ASSIGNED TASK → Provide the count of lines below that include the word "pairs", without any accompanying remarks.

[EXERCISE INPUT Boundary: Start]

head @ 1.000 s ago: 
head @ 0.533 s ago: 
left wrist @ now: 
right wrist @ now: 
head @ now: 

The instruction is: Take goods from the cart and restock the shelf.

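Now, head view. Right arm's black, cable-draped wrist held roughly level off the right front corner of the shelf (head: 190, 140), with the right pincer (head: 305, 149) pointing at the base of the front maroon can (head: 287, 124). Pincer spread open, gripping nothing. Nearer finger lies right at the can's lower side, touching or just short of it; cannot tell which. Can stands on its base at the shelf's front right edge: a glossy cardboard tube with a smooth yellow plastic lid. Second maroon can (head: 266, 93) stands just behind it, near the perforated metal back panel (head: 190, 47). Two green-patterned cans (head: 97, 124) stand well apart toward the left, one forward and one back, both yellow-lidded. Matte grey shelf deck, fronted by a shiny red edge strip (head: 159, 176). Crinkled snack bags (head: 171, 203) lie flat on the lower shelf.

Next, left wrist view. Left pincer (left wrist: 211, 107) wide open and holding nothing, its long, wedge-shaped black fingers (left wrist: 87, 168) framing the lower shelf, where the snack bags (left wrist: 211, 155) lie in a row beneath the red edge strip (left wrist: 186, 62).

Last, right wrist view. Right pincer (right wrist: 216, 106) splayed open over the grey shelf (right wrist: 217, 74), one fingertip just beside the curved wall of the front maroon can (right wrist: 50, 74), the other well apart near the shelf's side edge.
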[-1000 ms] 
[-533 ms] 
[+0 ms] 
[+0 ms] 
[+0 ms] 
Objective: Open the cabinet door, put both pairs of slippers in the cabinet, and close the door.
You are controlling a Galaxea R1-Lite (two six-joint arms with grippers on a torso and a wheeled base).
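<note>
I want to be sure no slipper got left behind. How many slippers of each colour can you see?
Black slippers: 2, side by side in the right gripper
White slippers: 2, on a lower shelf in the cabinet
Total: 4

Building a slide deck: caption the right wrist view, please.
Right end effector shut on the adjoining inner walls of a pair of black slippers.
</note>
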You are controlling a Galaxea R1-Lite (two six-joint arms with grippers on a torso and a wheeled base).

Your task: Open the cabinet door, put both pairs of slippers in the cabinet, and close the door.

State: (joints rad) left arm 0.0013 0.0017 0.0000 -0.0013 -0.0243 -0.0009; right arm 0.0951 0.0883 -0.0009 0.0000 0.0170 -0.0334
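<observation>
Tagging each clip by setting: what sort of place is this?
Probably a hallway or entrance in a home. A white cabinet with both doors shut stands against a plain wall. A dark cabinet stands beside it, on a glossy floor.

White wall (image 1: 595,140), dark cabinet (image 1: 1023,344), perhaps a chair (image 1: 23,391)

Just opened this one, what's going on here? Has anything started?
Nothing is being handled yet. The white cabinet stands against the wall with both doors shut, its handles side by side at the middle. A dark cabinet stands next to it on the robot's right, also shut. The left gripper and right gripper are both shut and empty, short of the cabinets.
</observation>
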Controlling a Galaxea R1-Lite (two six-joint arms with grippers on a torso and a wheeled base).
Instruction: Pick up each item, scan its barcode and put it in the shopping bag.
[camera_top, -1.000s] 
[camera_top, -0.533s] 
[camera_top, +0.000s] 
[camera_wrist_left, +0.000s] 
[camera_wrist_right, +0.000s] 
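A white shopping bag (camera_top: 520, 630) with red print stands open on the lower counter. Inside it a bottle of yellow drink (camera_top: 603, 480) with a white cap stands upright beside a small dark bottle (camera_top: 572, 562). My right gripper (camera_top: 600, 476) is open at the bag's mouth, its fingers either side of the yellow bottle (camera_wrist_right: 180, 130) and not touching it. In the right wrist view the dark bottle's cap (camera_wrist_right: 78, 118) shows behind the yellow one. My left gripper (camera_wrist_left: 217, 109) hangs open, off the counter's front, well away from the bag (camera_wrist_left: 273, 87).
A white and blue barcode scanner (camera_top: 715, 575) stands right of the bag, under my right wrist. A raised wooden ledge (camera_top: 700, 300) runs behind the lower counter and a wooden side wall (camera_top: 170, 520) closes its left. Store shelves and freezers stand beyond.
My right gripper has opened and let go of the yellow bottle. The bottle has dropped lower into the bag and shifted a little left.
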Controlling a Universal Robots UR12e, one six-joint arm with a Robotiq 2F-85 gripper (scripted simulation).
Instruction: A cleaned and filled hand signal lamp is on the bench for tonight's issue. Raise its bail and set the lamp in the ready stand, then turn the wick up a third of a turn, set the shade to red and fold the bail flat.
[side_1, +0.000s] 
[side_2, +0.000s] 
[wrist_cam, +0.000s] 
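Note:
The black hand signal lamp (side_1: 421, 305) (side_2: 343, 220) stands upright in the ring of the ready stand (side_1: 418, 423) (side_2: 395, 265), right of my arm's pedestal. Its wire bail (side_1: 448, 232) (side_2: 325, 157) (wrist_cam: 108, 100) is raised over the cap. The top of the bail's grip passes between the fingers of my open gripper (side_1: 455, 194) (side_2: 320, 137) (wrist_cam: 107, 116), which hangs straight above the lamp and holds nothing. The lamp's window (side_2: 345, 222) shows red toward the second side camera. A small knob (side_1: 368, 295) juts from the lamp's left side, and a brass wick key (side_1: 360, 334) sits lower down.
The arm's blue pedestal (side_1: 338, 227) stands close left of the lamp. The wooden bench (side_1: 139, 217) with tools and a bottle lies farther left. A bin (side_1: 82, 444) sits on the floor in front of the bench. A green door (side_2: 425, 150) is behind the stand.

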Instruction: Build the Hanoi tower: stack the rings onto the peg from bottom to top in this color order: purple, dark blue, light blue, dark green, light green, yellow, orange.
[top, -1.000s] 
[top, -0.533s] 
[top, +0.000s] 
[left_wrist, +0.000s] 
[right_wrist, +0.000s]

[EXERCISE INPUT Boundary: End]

OUTPUT FOR THIS TASK → 2